Uma possibilidade de leitura é retomar o que dizia Piglia, ainda nos anos 70, na Argentina, sobre o livro de estreia de Luis Guzmán, O Vidrinho: “é um romance policial onde o assassino, a vítima, o detetive e o narrador são a mesma pessoa”. Em O Caminho de Ida, tudo parece emanar de Rienzi, como num delírio, embora contado de modo apolíneo: há um contínuo entre sua voz e a do terrorista Munk, que por sua vez se deixa ler nos interstícios de um livro de Conrad, grifado pela amante morta de Rienzi.

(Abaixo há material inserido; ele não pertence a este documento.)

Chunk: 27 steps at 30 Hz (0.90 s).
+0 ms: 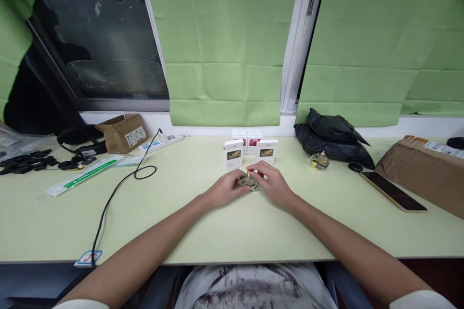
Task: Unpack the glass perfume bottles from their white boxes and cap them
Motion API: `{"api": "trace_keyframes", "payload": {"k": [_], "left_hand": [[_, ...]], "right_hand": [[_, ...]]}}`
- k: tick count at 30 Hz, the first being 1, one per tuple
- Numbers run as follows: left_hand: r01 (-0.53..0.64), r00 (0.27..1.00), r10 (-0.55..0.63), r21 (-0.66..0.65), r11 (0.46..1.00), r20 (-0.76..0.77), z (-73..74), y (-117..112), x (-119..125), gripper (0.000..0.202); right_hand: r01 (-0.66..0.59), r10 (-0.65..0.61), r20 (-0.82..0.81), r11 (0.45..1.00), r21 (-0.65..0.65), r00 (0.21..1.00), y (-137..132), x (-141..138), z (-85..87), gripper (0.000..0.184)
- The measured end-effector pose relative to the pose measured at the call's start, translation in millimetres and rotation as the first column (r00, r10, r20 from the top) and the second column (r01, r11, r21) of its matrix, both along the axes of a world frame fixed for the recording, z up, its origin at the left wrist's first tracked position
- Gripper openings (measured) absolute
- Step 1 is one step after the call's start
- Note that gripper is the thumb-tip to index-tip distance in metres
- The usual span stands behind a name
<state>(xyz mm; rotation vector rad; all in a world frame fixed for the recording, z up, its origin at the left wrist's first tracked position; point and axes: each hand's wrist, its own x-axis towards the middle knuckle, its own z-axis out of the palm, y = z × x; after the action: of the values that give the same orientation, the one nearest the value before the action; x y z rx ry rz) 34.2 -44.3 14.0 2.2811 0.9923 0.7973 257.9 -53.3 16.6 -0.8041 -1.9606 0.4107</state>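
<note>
Both my hands meet at the middle of the pale green table point(224, 227). Between them sits a small round glass bottle with a gold cap point(248, 182). My left hand point(225, 187) curls round its left side. My right hand point(272, 181) closes on its right side, fingertips at the cap. Just behind stand two small white boxes point(234, 154) point(267, 151) with a dark picture on the front, and behind those a couple of white and red boxes point(249, 139). A second small gold-capped bottle point(319, 161) stands to the right, apart from my hands.
A black plastic bag point(331, 137) lies at the back right, a phone point(393, 191) and a brown parcel point(424, 171) further right. On the left are a black cable point(119, 186), a power strip point(161, 143), a cardboard box point(123, 133), black parts point(25, 161) and a long packet point(85, 175).
</note>
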Motion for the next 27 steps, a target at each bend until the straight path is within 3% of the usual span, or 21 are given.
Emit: {"api": "trace_keyframes", "payload": {"k": [13, 27], "left_hand": [[0.005, 1.0, -0.005, 0.0, 1.0, 0.005, -1.9, 1.9, -0.9, 0.041], [0.003, 1.0, -0.003, 0.009, 1.0, -0.009, -3.6, 3.5, -0.5, 0.04]], "right_hand": [[-0.01, 0.008, 0.036, 0.998, 0.057, 0.999, 2.2, 4.3, -3.7, 0.025], [-0.046, 0.022, 0.111, 0.975, 0.216, 0.994, 9.3, 8.3, -9.8, 0.032]]}}
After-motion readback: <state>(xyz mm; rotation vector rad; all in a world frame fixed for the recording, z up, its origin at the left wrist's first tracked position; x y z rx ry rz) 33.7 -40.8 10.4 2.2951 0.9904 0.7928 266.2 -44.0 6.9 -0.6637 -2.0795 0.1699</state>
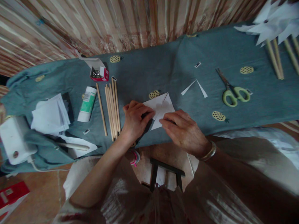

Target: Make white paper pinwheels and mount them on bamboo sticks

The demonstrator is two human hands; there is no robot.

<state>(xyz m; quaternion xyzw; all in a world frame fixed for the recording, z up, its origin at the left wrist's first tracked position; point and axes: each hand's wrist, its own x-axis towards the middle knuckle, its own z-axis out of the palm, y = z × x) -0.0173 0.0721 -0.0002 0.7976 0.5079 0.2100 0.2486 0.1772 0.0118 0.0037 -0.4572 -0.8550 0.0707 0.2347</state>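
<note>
A white square of paper (161,104) with slits cut in from its corners lies on the blue-green cloth in front of me. At its left side my left hand (137,116) is closed, thumb and forefinger pinching the paper. My right hand (181,127) pinches the lower right part of the same paper, fingertips pressed together. Both hands hide some of the paper's edges. Two thin paper strips (195,87), joined in a V, lie beyond my right hand. Green-handled scissors (233,91) rest farther right with their blades pointing away.
Several wooden sticks (112,109) lie left of my left hand, beside a glue stick (87,104). Behind them stands a small red box (99,73) of metal pins. A paper stack (50,115) and a white power strip (17,140) are far left. Paper pinwheels (275,23) lie top right.
</note>
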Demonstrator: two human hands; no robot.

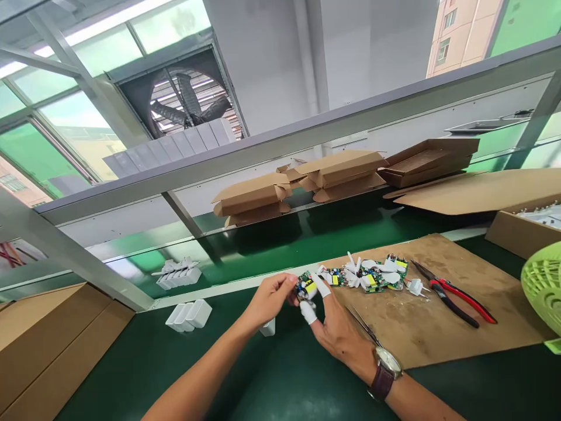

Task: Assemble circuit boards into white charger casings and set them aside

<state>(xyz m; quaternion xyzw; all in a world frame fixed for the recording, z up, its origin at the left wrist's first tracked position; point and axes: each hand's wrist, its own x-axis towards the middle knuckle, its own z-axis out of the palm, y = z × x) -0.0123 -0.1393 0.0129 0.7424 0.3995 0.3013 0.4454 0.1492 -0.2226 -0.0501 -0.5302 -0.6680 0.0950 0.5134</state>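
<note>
Between my two hands is a small circuit board (308, 286) with a yellow component on it. My left hand (272, 297) pinches its left side with thumb and fingers. White finger covers show on the thumb and a finger of my right hand (335, 327), which grips the board from the right. More circuit boards (372, 278) with white and yellow parts lie in a row on the brown board (438, 327). Tweezers (364, 325) rest beside my right wrist. Partly behind my left hand stands a white plastic case (268, 328).
Red-and-black pliers (456, 298) and a white plug piece (416, 287) lie on the brown board. White cases (189, 316) stand at left on the green table. Cardboard boxes (346, 169) line the back, and a green fan (543, 286) is at far right.
</note>
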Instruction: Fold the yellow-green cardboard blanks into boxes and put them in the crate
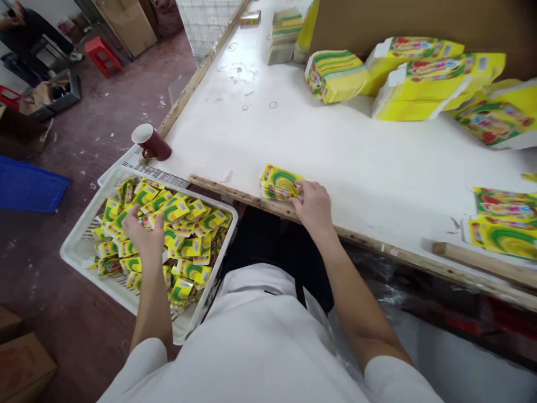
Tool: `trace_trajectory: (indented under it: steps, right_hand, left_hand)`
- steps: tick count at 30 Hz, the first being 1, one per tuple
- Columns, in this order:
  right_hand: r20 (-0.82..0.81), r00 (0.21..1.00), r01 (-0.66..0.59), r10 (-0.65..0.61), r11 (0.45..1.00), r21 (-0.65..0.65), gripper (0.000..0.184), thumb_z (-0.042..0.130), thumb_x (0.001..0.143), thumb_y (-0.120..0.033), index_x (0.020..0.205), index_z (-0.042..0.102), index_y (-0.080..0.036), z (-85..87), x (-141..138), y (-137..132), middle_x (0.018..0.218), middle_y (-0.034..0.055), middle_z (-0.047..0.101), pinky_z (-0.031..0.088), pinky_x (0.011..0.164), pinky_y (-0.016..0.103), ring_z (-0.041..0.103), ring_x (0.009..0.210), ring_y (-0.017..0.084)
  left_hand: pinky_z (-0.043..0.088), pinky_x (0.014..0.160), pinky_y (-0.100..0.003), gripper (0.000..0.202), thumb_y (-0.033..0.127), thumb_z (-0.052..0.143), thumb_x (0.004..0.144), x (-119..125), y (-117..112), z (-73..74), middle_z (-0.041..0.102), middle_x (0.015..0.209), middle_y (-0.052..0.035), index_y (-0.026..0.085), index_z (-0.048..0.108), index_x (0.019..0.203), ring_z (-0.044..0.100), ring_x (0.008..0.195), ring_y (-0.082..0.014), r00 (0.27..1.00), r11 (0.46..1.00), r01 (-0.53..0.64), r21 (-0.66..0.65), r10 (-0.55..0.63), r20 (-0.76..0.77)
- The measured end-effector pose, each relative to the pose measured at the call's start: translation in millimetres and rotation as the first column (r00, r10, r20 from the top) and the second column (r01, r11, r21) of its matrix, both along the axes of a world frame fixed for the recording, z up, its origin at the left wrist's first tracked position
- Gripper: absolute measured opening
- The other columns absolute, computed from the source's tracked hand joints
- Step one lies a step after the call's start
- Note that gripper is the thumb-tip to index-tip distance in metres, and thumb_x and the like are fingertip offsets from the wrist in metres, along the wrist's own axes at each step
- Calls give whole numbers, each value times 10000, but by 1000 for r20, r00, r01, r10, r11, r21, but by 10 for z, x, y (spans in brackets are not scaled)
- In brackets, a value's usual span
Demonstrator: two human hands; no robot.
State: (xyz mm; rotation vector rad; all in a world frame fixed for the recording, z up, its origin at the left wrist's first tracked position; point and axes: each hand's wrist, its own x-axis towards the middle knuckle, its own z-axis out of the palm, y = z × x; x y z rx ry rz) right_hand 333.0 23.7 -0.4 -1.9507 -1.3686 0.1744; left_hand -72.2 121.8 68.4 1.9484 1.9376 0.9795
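Note:
My left hand (140,232) reaches down into a white plastic crate (79,254) full of small yellow-green packets (180,221); its fingers curl over the packets, and whether they grip one is hidden. My right hand (314,206) rests at the white table's near edge, fingers closed on the side of a small stack of the same packets (279,182) lying on the table top.
The white table (335,151) has a wooden front rail. Yellow cartons (423,75) and a packet bundle (333,75) lie at the back right, flat cartons (505,224) at the right edge. A maroon cup (150,141) sits on a second crate's corner. Red stool (103,56) stands far left.

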Motion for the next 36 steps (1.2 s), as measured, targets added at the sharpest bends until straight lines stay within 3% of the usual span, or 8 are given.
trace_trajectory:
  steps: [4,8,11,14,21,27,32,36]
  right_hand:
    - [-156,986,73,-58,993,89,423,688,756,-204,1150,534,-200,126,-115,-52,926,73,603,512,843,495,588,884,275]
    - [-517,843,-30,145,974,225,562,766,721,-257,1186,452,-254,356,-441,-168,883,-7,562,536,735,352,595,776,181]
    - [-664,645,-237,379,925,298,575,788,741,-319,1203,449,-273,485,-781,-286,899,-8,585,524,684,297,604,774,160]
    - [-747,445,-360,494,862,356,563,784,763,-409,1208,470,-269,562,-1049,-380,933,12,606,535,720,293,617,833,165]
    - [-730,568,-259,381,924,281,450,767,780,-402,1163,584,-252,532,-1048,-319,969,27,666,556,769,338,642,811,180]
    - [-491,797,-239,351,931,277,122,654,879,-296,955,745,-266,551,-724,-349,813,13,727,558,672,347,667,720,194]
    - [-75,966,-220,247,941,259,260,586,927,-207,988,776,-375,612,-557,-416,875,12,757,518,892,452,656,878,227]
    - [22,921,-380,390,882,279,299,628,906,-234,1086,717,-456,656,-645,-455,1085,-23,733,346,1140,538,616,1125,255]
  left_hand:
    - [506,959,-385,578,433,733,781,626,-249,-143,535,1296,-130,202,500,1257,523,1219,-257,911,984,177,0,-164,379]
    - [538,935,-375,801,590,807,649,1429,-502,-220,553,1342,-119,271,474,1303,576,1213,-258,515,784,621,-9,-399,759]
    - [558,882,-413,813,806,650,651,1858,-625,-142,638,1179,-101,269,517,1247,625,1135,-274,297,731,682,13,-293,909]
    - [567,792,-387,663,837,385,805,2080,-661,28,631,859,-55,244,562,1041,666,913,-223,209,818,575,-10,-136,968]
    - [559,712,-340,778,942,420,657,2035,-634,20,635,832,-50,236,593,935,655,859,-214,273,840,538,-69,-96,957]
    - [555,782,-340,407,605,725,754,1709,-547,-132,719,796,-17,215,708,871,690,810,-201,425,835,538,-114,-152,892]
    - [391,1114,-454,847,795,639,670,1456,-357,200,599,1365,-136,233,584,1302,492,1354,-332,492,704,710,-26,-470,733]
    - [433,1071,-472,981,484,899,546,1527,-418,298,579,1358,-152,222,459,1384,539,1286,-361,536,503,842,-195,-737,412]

A diferença entre o que se escrevia nos anos 70 – tanto Piglia quanto Guzmán – e os últimos romances que ambos os escritores publicaram mostra uma trajetória precisa: questões semelhantes se enunciavam com uma escritura desafiadora voltaram a surgir num estilo mais clássico e contido; uma economia de meios que vem se depurando ao longo de pelo menos 40 anos. No caso de O Caminho de Ida, um romance de leitura tão fluente e que propõe perguntas tão instigantes merece ser lido, para dizer o mínimo.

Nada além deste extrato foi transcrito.